Cette tendance en direction d’un plus grand interventionnisme étatique dans le secteur énergétique n’en demeure pas moins bien établie. Les limites des politiques particulières se révélant peu à peu, les dirigeants seront voués à réagir par davantage d’intervention, et non l’inverse. Le rôle de l’État va devoir s’étendre encore davantage, notamment pour combler le manque d’investissement qui émerge. Des fonds supplémentaires seront nécessaires pour répondre à la demande future autour de toutes les formes d’énergie ainsi que des infrastructures associées. Le financement de la transition vers une économie à faible empreinte carbone nécessitera des sommes considérables.

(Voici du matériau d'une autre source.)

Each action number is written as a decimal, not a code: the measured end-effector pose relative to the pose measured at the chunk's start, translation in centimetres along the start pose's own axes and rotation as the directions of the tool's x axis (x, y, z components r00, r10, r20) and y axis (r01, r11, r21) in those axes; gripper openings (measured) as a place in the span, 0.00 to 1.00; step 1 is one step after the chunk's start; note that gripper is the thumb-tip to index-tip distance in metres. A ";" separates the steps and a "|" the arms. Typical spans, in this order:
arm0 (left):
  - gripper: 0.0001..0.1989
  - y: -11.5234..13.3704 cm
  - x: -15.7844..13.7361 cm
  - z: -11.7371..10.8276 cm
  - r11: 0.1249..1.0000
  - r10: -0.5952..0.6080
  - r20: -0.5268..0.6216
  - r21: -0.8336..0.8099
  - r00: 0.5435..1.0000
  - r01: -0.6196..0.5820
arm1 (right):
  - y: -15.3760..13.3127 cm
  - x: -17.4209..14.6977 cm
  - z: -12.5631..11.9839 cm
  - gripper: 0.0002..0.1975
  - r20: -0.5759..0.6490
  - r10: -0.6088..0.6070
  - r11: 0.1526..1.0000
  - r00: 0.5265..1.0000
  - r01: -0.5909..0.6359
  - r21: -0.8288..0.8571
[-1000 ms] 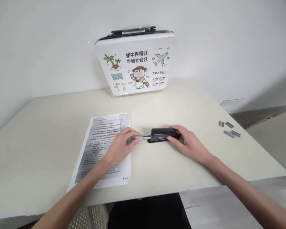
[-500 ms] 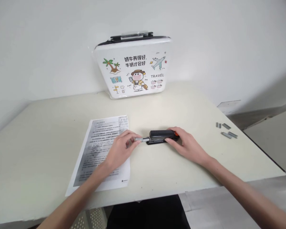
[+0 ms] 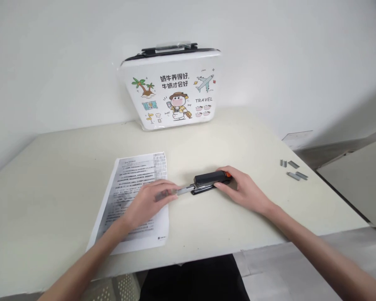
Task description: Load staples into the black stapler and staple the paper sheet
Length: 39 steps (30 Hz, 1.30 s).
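Note:
A black stapler (image 3: 205, 179) with an orange part at its back end lies on the table. A thin silver staple tray (image 3: 184, 190) sticks out of its front, toward the left. My left hand (image 3: 147, 202) is above the printed sheet (image 3: 138, 242), its thumb and fingertips closed round the tray's outer end, with a gap showing deeper between the fingers. My right hand (image 3: 246, 190) grips the stapler's back end, thumb on the near side and fingers over the far side.
Several grey staple strips (image 3: 293, 176) lie near the table's right edge. At the back, a white case (image 3: 172, 92) with cartoon prints and a black handle leans against the wall. The table's (image 3: 207, 234) front edge runs just above my lap.
My left hand has shifted left and its fingers have straightened somewhat. The stapler has turned slightly, its front end now pointing more toward me. My right hand keeps its grip.

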<state>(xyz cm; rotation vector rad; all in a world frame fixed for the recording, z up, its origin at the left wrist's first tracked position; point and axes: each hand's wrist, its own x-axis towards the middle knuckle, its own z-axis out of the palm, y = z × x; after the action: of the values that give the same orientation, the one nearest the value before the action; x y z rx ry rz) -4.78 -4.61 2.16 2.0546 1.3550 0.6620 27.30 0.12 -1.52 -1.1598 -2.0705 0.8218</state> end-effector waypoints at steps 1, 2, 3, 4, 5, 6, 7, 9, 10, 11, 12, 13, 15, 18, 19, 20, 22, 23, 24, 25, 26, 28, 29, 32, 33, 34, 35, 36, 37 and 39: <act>0.08 -0.1 -0.3 -0.1 1.000 0.015 0.006 -0.025 1.000 -0.015 | -0.1 0.0 -0.1 0.14 0.012 0.001 1.000 1.000 -0.001 0.017; 0.08 -0.2 -0.5 -0.2 0.998 0.031 0.010 -0.047 0.999 -0.030 | -0.1 0.1 -0.2 0.14 0.029 -0.001 0.999 1.000 0.000 0.035; 0.08 -0.3 -0.6 -0.2 0.997 0.045 0.016 -0.066 0.999 -0.044 | -0.2 0.1 -0.3 0.13 0.047 -0.006 0.999 0.999 0.003 0.052; 0.08 -0.4 -0.6 -0.1 0.995 0.059 0.021 -0.084 0.998 -0.057 | -0.2 0.1 -0.4 0.13 0.064 -0.013 0.998 0.998 0.009 0.066; 0.09 -0.4 -0.5 0.0 0.993 0.069 0.030 -0.099 0.997 -0.065 | -0.2 0.1 -0.4 0.12 0.077 -0.020 0.997 0.997 0.014 0.077; 0.09 -0.4 -0.3 0.2 0.991 0.077 0.040 -0.110 0.996 -0.072 | -0.2 0.1 -0.4 0.12 0.085 -0.023 0.996 0.996 0.016 0.084; 0.10 -0.4 0.0 0.3 0.991 0.084 0.053 -0.112 0.995 -0.078 | -0.2 0.0 -0.4 0.12 0.090 -0.023 0.996 0.996 0.015 0.089; 0.10 -0.4 1.0 0.6 0.993 0.098 0.091 -0.070 0.991 -0.092 | -0.1 0.0 -0.4 0.12 0.092 -0.020 0.996 0.996 0.012 0.092; 0.09 -0.3 1.5 0.7 0.994 0.107 0.119 -0.026 0.987 -0.104 | -0.1 0.0 -0.3 0.12 0.093 -0.022 0.996 0.995 0.014 0.093; 0.09 -0.2 2.1 0.8 0.992 0.118 0.154 0.027 0.981 -0.123 | -0.1 0.0 -0.3 0.13 0.095 -0.028 0.995 0.995 0.019 0.093; 0.08 -0.2 2.7 0.9 0.985 0.134 0.186 0.081 0.973 -0.151 | 0.0 0.0 -0.3 0.13 0.094 -0.036 0.995 0.995 0.027 0.095; 0.09 -0.1 3.2 1.1 0.974 0.154 0.211 0.131 0.965 -0.184 | 0.0 0.0 -0.3 0.13 0.094 -0.045 0.995 0.995 0.036 0.096; 0.12 -0.1 4.1 1.4 0.946 0.206 0.229 0.202 0.951 -0.253 | 0.1 0.1 -0.3 0.13 0.093 -0.058 0.994 0.994 0.049 0.097; 0.18 -0.2 4.9 1.9 0.913 0.273 0.212 0.252 0.938 -0.322 | 0.1 0.1 -0.3 0.13 0.092 -0.067 0.994 0.993 0.059 0.087; 0.20 -0.2 5.0 2.1 0.906 0.285 0.206 0.261 0.936 -0.334 | 0.2 0.0 -0.3 0.13 0.093 -0.070 0.994 0.993 0.062 0.086; 0.21 -0.2 5.1 2.2 0.900 0.295 0.198 0.270 0.935 -0.342 | 0.2 0.0 -0.2 0.13 0.094 -0.072 0.994 0.993 0.064 0.085; 0.23 -0.2 5.3 2.4 0.890 0.307 0.183 0.291 0.934 -0.350 | 0.2 -0.1 -0.2 0.13 0.095 -0.080 0.994 0.992 0.072 0.081; 0.24 -0.1 5.4 2.5 0.886 0.308 0.178 0.304 0.935 -0.350 | 0.2 -0.1 -0.2 0.13 0.092 -0.084 0.994 0.992 0.078 0.075; 0.23 0.0 5.4 2.6 0.883 0.304 0.176 0.316 0.936 -0.346 | 0.2 -0.2 -0.2 0.13 0.092 -0.087 0.994 0.992 0.081 0.067; 0.23 0.1 5.4 2.7 0.882 0.296 0.170 0.329 0.940 -0.338 | 0.2 -0.2 -0.2 0.14 0.091 -0.086 0.995 0.992 0.081 0.058; 0.22 0.3 5.3 2.8 0.883 0.284 0.161 0.339 0.945 -0.323 | 0.2 -0.3 -0.2 0.14 0.092 -0.081 0.996 0.992 0.077 0.052; 0.20 0.5 4.6 2.6 0.893 0.246 0.140 0.351 0.959 -0.281 | 0.0 -0.4 -0.2 0.15 0.093 -0.059 0.997 0.994 0.055 0.047; 0.19 0.6 4.0 2.3 0.899 0.228 0.124 0.355 0.966 -0.257 | 0.0 -0.4 -0.2 0.15 0.089 -0.047 0.998 0.995 0.043 0.046; 0.14 0.3 0.5 0.5 0.907 0.191 0.058 0.372 0.980 -0.199 | -0.1 -0.6 -0.1 0.15 0.073 -0.020 0.999 0.997 0.017 0.037; 0.15 0.0 -1.1 -0.4 0.906 0.185 0.033 0.381 0.982 -0.184 | -0.2 -0.6 0.0 0.15 0.067 -0.016 0.999 0.998 0.014 0.033; 0.15 -0.4 -2.8 -1.4 0.908 0.179 0.009 0.383 0.984 -0.168 | -0.2 -0.6 0.0 0.15 0.063 -0.013 1.000 0.998 0.011 0.029; 0.15 -0.8 -4.7 -2.3 0.911 0.156 -0.006 0.387 0.988 -0.142 | -0.2 -0.7 0.0 0.15 0.061 -0.009 1.000 0.998 0.008 0.025; 0.18 -1.2 -6.6 -3.0 0.911 0.130 -0.005 0.395 0.991 -0.118 | -0.2 -0.7 0.1 0.15 0.060 -0.006 1.000 0.998 0.005 0.019; 0.21 -1.7 -8.4 -3.6 0.907 0.107 0.001 0.410 0.994 -0.098 | -0.3 -0.7 0.1 0.15 0.059 -0.002 1.000 0.998 0.002 0.014; 0.31 -2.3 -11.7 -4.1 0.887 0.093 0.056 0.449 0.994 -0.108 | -0.3 -0.9 0.2 0.16 0.060 0.002 1.000 0.998 -0.002 0.007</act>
<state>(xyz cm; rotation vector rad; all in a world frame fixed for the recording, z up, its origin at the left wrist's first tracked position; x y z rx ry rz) -13.22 -14.00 2.40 2.5035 1.4978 0.3715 27.37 -0.82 -1.55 -1.1464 -2.1134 0.8742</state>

Les gouvernements constitueront probablement la principale source des capitaux nécessaires, en plus de devoir fournir garanties et subventions au secteur privé. À la question de savoir si les différents gouvernements, pour beaucoup aux finances déjà très éprouvées par le COVID-19, répondront de manière adéquate, la réponse est en revanche très incertaine. Au Royaume-Uni, le Parti travailliste d’opposition, désormais largement en tête dans les sondages, a promis de créer une nouvelle grande société énergétique britannique publique, sur la voie d’un secteur de l’électricité décarboné d’ici 2030.             

Aucun de ces constats n’annonce une issue idéale. La tâche consistant à assurer un approvisionnement énergétique continu et abordable est trop importante pour être confiée entièrement au marché, et trop complexe pour l’être aux seuls ministres et bureaucrates. Chacune des deux dimensions doivent intervenir, mais aucune ne peut suffire à elle seule.

La logique imposerait que des accords de coopération soient mis en place, en vertu desquels les gouvernements fixeraient les objectifs et normes énergétiques, tandis que les sociétés du secteur privé joueraient un rôle dans l’accomplissement des objectifs globaux. En l’état actuel des choses, l’établissement d’une telle collaboration et d’un tel équilibre apparaît toutefois comme une aspiration illusoire.